How does Ben Yoder know that Angel (whom he killed) is seemingly alive and well?
He pays a visit to Greg and Mary El, with the intent of checking on Angel, right?
Did he see her outside??
This is farm country, so I don’t think anybody told him about Angel.
And how did Angel know to escape from her bed before Yoder arrives to kill her?
She must have witnessed the murder of her parents.
No biggee here, just wondering.

Shouldn’t we see a vision of Yoder killing Dan and his wife?  You showed us Yoder going after Angel.

Again, being knit-picky.

The final battle royale at the story’s end is a doozy.  It’s a bit hard to follow.  Are the children’s spirits turning on the machinery?  They can do this??  If so, they should be able to dispose of Ben.  Sorry to keep going back to this point.

And all those guns.  Hard to keep track of who is armed and who was armed.  Bet this plays better on the screen than it reads on paper.

Watch out for the over-describing of scenes.  It really bogs down the story.  You need to keep the pace of this thing humming.  Especially the action sequences.

Going back to P 57, that scene where Yoder hears the rumbling of the combine from his house, have him pull out a pair of binocs.  We should see him checking out the Ereckson farm.

On P 69, what does Yoder mean when he says that Greg’s kin 'done something awful that night, the worse they ever done.'  Is he referring to the so-called suicide?

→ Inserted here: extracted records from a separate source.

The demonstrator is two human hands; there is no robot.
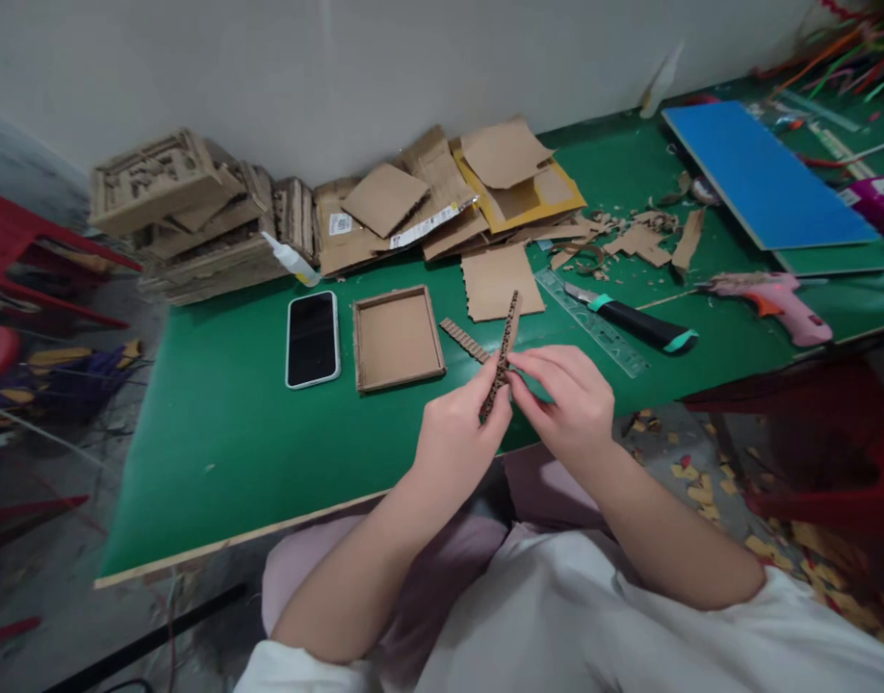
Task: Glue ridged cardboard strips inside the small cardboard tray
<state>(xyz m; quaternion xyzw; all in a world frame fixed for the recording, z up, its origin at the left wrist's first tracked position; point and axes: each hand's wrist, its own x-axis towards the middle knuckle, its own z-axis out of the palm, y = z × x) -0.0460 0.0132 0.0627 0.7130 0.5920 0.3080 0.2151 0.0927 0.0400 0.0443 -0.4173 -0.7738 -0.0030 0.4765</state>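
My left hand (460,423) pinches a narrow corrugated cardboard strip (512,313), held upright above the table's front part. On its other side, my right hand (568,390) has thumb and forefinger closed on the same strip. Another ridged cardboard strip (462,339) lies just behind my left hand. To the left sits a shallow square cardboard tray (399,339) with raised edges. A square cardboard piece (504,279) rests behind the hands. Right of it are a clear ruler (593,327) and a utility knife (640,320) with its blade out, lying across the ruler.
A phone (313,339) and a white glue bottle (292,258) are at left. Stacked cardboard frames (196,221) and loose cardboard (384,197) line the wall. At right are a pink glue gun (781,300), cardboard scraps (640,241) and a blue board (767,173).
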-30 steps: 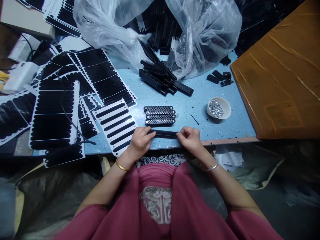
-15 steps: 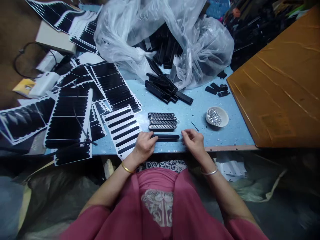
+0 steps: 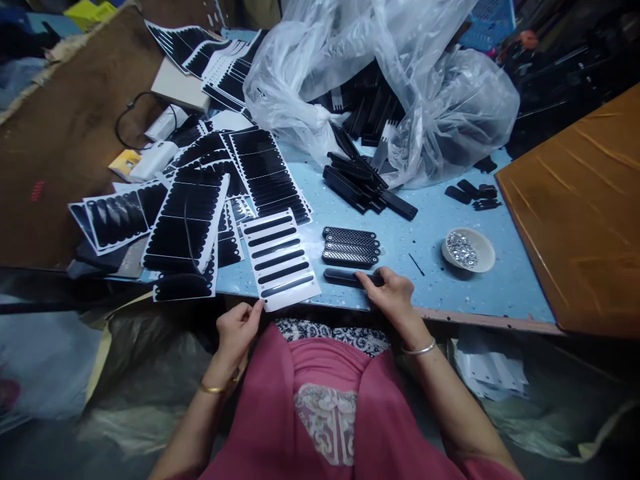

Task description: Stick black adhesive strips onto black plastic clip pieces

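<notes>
My left hand (image 3: pixel 240 331) pinches the lower left corner of a white sheet (image 3: pixel 274 260) that carries several black rounded strips. The sheet lies at the table's front edge, slightly past it. My right hand (image 3: pixel 393 291) is closed on the right end of a long black bar (image 3: pixel 341 277) with a rounded left end, its fingers hiding that right end. Just behind the bar, several black bars with a dotted texture (image 3: pixel 351 246) lie side by side in a neat block. A thin dark pin-like piece (image 3: pixel 417 265) rests to the right of them.
A white bowl of small shiny metal parts (image 3: pixel 468 250) stands to the right, near a brown taped box (image 3: pixel 575 220). Behind are loose black bars (image 3: pixel 367 183) and a clear plastic bag (image 3: pixel 453 120) of black parts. Overlapping black sticker sheets (image 3: pixel 185 220) cover the left side.
My left hand has left the black bar and moved left to the white sheet's corner. My right hand has come onto the bar's right end. The camera view has shifted left.
</notes>
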Demonstrator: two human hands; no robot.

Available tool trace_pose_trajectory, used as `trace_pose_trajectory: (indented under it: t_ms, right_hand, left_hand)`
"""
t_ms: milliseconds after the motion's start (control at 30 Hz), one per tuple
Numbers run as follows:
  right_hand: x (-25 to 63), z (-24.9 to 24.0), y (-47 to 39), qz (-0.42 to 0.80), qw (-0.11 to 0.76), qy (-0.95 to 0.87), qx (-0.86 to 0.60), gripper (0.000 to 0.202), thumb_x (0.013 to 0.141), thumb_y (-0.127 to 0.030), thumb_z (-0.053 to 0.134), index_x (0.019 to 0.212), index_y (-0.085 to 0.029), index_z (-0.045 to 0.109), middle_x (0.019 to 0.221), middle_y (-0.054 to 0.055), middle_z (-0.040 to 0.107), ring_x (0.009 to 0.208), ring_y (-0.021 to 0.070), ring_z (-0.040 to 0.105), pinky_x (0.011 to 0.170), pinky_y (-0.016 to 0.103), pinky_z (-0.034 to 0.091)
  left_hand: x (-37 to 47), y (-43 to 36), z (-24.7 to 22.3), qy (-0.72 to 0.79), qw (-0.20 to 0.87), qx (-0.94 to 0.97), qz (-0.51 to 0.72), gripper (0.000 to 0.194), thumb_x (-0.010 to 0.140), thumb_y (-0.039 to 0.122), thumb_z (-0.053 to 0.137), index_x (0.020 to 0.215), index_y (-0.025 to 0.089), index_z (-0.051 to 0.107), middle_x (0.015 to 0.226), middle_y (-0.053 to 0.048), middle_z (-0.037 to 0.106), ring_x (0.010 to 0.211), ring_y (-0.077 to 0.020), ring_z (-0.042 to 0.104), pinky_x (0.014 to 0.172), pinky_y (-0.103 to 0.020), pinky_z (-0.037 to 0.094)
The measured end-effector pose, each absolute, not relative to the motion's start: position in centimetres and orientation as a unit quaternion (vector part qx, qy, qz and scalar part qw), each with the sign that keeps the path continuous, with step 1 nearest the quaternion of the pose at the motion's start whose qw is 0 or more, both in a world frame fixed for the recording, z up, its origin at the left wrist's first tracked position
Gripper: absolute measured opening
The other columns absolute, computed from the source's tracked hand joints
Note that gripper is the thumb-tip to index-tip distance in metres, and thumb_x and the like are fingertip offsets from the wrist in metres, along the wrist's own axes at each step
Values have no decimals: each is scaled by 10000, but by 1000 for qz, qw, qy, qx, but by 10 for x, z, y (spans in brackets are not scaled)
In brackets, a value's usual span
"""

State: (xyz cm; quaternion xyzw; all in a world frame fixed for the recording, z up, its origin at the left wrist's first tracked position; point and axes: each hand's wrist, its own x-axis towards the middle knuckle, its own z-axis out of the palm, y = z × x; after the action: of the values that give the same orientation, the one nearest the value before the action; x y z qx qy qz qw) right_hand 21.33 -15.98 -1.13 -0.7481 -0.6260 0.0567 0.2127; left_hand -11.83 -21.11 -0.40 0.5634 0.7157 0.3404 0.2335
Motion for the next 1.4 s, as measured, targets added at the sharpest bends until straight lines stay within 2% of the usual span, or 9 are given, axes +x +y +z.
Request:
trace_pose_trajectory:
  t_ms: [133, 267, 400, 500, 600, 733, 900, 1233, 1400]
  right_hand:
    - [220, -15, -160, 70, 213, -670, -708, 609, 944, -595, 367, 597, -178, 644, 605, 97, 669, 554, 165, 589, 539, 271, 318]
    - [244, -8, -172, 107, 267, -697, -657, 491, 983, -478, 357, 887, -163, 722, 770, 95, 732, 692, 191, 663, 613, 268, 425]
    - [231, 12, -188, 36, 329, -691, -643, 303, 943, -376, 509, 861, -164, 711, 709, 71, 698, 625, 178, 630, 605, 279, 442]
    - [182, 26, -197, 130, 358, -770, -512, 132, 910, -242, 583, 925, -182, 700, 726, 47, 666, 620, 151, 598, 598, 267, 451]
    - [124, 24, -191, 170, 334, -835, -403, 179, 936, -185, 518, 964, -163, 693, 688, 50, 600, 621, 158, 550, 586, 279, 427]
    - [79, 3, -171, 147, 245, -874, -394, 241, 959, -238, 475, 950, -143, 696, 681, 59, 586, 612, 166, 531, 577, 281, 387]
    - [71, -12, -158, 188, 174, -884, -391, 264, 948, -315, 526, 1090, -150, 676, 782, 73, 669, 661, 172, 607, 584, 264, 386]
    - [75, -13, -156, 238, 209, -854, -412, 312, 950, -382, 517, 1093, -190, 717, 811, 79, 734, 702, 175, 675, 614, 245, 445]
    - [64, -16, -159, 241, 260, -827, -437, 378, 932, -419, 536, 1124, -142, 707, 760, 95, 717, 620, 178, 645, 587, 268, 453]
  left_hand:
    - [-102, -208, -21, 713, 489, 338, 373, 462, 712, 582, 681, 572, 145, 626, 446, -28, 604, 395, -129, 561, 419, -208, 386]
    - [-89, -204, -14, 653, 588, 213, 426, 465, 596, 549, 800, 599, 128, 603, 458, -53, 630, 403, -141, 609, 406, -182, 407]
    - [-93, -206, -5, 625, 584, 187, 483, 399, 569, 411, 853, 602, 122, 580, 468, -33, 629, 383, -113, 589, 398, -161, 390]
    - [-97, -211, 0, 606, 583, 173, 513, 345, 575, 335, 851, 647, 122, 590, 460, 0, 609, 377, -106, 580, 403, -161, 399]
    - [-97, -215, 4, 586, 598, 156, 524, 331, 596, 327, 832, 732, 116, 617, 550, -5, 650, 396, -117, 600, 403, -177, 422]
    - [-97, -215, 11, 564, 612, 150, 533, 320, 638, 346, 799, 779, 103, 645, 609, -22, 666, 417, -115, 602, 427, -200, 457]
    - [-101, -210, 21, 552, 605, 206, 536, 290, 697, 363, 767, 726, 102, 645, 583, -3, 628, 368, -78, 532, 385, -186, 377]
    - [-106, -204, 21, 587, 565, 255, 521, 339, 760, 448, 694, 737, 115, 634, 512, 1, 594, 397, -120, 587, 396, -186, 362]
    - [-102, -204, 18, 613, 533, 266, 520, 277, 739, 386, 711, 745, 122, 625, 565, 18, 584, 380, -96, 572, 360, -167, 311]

Or is he saying something else?

Does Yoder really believe if he kills Angel again, he kills the evil spirit that seems to be haunting the farm?

I could go on.  But you know your story.  Maybe there is some logical thread that sews up the story into a more logical package.  Remember.  The riddle should be solvable within the story.  Maybe on second or third viewing, I would  get it.  That’s pretty good on your part.  Can you pull that off?

Fix the illogical.  Stay consistent with your characters and their actions.

There has got to be something in that deed that reverts the farm back to the Yoder family.  Yoder has to know this, which is why he kills Dan and his family.  Yoder wants possession of the land.  I just can’t buy that he’s killing people just to put the so-called spirits to rest.
Because those spirits are restless due to his killing of the Erecksons.  They weren’t restless before that, right?
Is this a Catch-22?

Maybe go with Yoder having killed his own siblings.  Maybe he’s so wacked with dementia that he doesn’t remember it that way.  Then you Must show us the vision of him killing his brothers and sister.  That’s a real loose end.

If you fix this aspect of the story, I think it could work.  

There you have it.  Hope that helps.  If nothing else, I hope I’ve stimulated thought.  You were the first person on this board to kinda befriend me (after I reviewed Salvage) and so I’ve repaid you here with a back-breaking critique.  You won’t see anything like this again.  I’m off to do my own scripts now.

Best of luck. You are a good writer.  And this is a whale of a story in more ways than one, so says Capt. Ahab. Fix the problems and go sell this spooky beast.